Eine Rechnung an den Heiligenfonds aus dem Jahr 1794 ist der älteste Beleg für die Existenz der Bäckerei Walter in Katzental. "Heute würde man Kirchengemeinde sagen", erklärt Rainer Walter, der in seiner Freizeit Ahnenforschung betreibt. Da Franz Peter die Rechnung im Alter von 43 Jahren ausgestellt habe, war die Bäckerei wahrscheinlich älter, vermutet der Nachfahre. Drei verschiedene Standorte hatte die Bäckerei im Lauf der Jahrhunderte am Ort. Den letzten Neubau – direkt an der Hauptstraße gegenüber der Kirche gelegen – bezog man 1963.

"Ich wollte raus aus dem Dorf, in die Stadt", erinnert sich Walter an seine Lehrzeit in Heilbronn. Nach dem "Bund" zog es den Gesellen weiter in die Welt hinaus. Zwischen Norddeutschland und der Schweiz sammelte er einschlägige Erfahrungen und erwarb den Meistertitel. Im Frühjahr 1983 ging es von Davos nach Katzental zurück. Zusammen mit dem Vater betrieb Rainer Walter die Bäckerei fünf Jahre lang, dann wurde er sein eigener Chef. "Das war quasi ein Ein-Mann-Betrieb: die Mutter stand im Laden, mein Vater in der Backstube, meine Oma hat noch mitgeholfen", erinnert sich Rainer Walter.

Weitere fünf Jahre später, 1993, erwarb Walter die Mittelschefflenzer Bäckerei, die aus Altersgründen einen Nachfolger suchte. "Die Räumlichkeiten waren besser, wir verlegten die Produktion am ersten Tag dorthin", so Walter über den Umzug der Backstube nach rund 200 Jahren in Katzental. In den nächsten Jahren baute er ein Netz von Filialen aus, investierte kräftig in moderne Technik und Café-Ausstattungen.

Den Auftakt machte Oberschefflenz; diese Filiale gehört bereits seit 1. Dezember zur Bäckerei Englert. Bereits geschlossen sind die Walter-Außenstellen in Mosbach und Mittelschefflenz. In Sulzbach, Osterburken und Oberdielbach werde der Betrieb bis Ende des Monats laufen. "Dann ist Schluss." Im Katzentaler "Stammhaus" soll der Verkauf ab Januar ebenfalls unter der Ägide der Bäckerei Englert weitergehen.

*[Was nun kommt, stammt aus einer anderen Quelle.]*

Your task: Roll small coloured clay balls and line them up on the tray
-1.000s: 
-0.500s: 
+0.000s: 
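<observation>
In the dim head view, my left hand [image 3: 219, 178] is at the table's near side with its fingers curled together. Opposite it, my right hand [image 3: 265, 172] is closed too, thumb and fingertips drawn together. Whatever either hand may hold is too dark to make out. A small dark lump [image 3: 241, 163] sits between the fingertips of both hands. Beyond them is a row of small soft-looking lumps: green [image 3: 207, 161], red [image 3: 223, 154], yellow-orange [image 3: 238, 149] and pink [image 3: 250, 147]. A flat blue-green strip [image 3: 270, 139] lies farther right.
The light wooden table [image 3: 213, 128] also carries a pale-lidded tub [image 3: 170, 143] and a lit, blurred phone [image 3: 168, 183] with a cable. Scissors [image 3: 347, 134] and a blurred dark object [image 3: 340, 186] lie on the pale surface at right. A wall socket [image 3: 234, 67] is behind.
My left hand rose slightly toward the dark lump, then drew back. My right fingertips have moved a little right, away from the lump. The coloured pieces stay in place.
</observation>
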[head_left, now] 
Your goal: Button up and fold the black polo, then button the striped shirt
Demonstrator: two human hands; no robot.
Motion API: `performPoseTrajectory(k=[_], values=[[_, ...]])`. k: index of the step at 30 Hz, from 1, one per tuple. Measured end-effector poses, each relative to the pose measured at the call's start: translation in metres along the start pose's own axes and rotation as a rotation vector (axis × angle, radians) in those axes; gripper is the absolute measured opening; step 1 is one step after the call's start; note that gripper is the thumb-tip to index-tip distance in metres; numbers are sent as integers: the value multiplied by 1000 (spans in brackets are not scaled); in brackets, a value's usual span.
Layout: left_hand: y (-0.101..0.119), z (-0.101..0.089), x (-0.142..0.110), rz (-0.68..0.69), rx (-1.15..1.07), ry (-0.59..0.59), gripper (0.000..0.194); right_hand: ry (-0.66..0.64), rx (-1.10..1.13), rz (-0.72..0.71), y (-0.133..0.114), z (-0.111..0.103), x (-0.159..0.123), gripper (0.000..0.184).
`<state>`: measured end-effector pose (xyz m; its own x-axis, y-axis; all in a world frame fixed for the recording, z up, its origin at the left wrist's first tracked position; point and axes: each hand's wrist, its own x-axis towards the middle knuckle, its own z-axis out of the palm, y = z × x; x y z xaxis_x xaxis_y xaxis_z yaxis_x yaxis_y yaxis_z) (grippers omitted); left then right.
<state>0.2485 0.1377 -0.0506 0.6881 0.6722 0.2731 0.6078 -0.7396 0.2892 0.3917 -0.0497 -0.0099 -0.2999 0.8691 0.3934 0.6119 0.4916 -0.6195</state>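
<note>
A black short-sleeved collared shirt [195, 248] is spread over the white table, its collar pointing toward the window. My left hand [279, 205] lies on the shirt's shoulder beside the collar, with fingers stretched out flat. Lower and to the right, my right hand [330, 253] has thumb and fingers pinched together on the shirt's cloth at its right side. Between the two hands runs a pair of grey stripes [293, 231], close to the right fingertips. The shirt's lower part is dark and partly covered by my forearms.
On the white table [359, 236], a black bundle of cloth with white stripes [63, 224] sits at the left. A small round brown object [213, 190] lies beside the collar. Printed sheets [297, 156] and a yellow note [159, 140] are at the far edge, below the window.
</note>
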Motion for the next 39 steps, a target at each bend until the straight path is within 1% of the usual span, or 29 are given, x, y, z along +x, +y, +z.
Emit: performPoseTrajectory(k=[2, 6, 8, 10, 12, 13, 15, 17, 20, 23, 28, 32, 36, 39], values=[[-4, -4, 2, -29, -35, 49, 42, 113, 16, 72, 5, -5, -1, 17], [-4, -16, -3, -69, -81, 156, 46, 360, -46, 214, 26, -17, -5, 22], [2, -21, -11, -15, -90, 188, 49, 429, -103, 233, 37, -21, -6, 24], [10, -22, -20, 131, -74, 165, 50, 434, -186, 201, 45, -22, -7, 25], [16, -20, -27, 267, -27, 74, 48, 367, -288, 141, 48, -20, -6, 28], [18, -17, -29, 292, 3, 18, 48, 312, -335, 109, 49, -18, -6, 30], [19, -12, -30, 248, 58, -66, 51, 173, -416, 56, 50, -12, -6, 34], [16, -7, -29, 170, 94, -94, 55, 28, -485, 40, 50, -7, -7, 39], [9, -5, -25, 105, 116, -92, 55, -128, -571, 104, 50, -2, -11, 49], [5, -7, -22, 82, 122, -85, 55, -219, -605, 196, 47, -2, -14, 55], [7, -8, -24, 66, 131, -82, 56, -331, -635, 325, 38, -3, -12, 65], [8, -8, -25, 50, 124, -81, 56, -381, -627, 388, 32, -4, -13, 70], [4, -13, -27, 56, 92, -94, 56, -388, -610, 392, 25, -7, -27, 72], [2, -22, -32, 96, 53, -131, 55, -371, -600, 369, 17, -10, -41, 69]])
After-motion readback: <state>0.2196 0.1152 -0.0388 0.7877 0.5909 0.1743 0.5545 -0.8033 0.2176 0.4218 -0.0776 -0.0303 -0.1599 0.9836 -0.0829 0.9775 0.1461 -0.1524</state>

"Der Bäckerberuf ist schön, aber auch ein harter Job: nachts und am Wochenende arbeiten, wenn die anderen frei haben", erklärt Walter, weshalb es immer schwieriger werde, gute Mitarbeiter zu finden, besonders für die Backstube. Hier waren zuletzt sechs Bäcker und ein Lehrling tätig, in den Verkaufsstellen 50 Mitarbeiter. Auch der Sohn, der ursprünglich den Betrieb übernehmen wollte, sprang angesichts der großen Herausforderungen nach drei Jahren ab. Neue Arbeitsstellen hätten die meisten Mitarbeiter bereits gefunden, zeigt sich Rainer Walter erleichtert. Zudem gingen einige in den Ruhestand. "Ich habe keine Wehmut", erklärt der Bäcker beim Abschied. Immerhin gewinnt er der Situation etwas Positives ab: "Ich kann auch weiterhin meine Frühstücksbrötchen bekommen, ohne aus dem Haus gehen zu müssen." Und bis Rainer Walter gar nichts mehr zu tun hat, dauert es eh noch eine Weile. Zuvor müsse alles abgewickelt werden, alle Geräte und Maschinen – bis hin zur Immobilie – will er verkaufen.

Für Billigheims Bürgermeister Martin Diblik ist es ein "bedauerlicher Einschnitt, dass die Bäckerei mit ihrer langen Tradition nun ein Ende findet". Sehr erfreulich sei es aber, dass für die Katzentaler Filiale ein nahtloser Übergang gefunden werden konnte.